The specific cause is still unknown.
Hoof problems that cause mechanical stresses on the hoof wall seem to have
connection to white line disease. Horses whose hooves are out of balance,
excessive toe length, collapsed underrun heels, club feet or chronic founder,
to name a few, have tearing of the hoof wall at the white line. The
mechanical breakdown of the white line allows bacteria to enter.
Treatment will vary depending upon your vet and/or farrier. If they feel that
the bacteria are causative, then they will remove the diseased hoof, treat with
an antiseptic and then wait until healthy foot grows down. If the diseased
hoof is close to the coronary band the lay up time may be 10 to 12 months.
If they believe, as I do, that the bacteria is opportunistic then the diseased
hoof will be removed and the wall reconstructed with acrylics or
polyurethane so the horse can get back to work in a couple of days.
Yeast infection is common only in wet, hot and humid conditions. The
stratum tectorium, the outside wall we see, will have very poor quality.
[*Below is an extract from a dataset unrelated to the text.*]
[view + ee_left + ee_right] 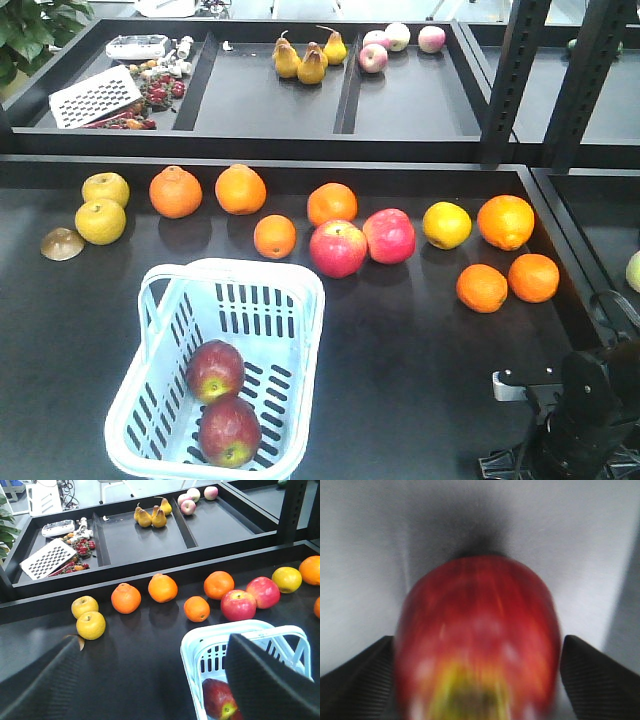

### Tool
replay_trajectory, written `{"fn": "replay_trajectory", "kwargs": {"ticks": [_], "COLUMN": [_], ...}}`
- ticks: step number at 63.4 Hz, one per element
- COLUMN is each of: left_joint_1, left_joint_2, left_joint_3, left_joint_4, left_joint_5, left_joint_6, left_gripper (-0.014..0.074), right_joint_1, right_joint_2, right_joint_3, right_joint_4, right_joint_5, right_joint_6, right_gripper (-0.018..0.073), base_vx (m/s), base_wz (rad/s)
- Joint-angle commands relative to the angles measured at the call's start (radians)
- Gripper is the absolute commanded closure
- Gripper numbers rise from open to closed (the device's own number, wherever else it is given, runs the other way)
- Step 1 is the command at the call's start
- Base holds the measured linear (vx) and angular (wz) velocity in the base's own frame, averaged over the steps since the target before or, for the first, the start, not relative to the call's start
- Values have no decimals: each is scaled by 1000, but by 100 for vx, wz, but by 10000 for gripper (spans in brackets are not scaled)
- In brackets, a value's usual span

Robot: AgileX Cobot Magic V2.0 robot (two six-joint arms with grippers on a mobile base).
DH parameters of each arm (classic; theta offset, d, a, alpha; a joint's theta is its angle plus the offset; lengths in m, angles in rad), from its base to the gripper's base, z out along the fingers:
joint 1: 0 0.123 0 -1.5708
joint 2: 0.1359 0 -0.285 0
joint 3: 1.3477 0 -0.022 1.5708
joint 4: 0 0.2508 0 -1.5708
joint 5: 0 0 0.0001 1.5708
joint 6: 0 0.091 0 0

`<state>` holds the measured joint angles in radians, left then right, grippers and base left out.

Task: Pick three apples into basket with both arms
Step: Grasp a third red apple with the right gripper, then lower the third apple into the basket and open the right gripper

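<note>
One apple (477, 640) between right end effector (477, 680) fingers, blurred

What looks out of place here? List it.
Little stands out. A brown, shell-like scrap lies beside the yellow fruit, unlike anything else there. The basket sits askew to the table edge, holding two apples. The right wrist view is blurred, filled by a third apple.

A pale blue slotted plastic basket (285, 340) sits on the black surface (420, 350), holding two dark maroon-red apples (215, 370) that touch each other. Beyond it lie two larger pinkish-red apples (338, 248) among round oranges (240, 190). A black robot arm (585, 410) shows at the lower right.
</note>
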<state>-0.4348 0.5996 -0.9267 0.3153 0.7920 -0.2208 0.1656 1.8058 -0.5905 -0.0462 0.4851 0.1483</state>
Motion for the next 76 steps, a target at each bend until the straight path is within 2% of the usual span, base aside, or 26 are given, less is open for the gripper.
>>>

The
hoof wall will appear similar to a piece of plywood after a winter of rain,
falling apart. Because a yeast infection of the hoof is caused by
environmental concerns it is difficult to treat, requiring constant attention
from the owner.
You can relax, neither White Line Disease or Yeast infection are contagious.
White line Disease does not appear to be diet related although there is some
speculation that it may be an immune system response, but again this is
purely speculation not backed by any scientific data.
The horse owner easily sees yeast infection of the hoof. White Line Disease,
however, is more difficult for the horse owner to detect. A horseshoe covers
the white line. Therefore the white line is only visible during the shoe
process. On a bare foot horse there may be some white line separation but
no disease process.
A well trained, professional farrier can spot White Line disease early on and,
working with a vet, can resolve this problem for you and your horse.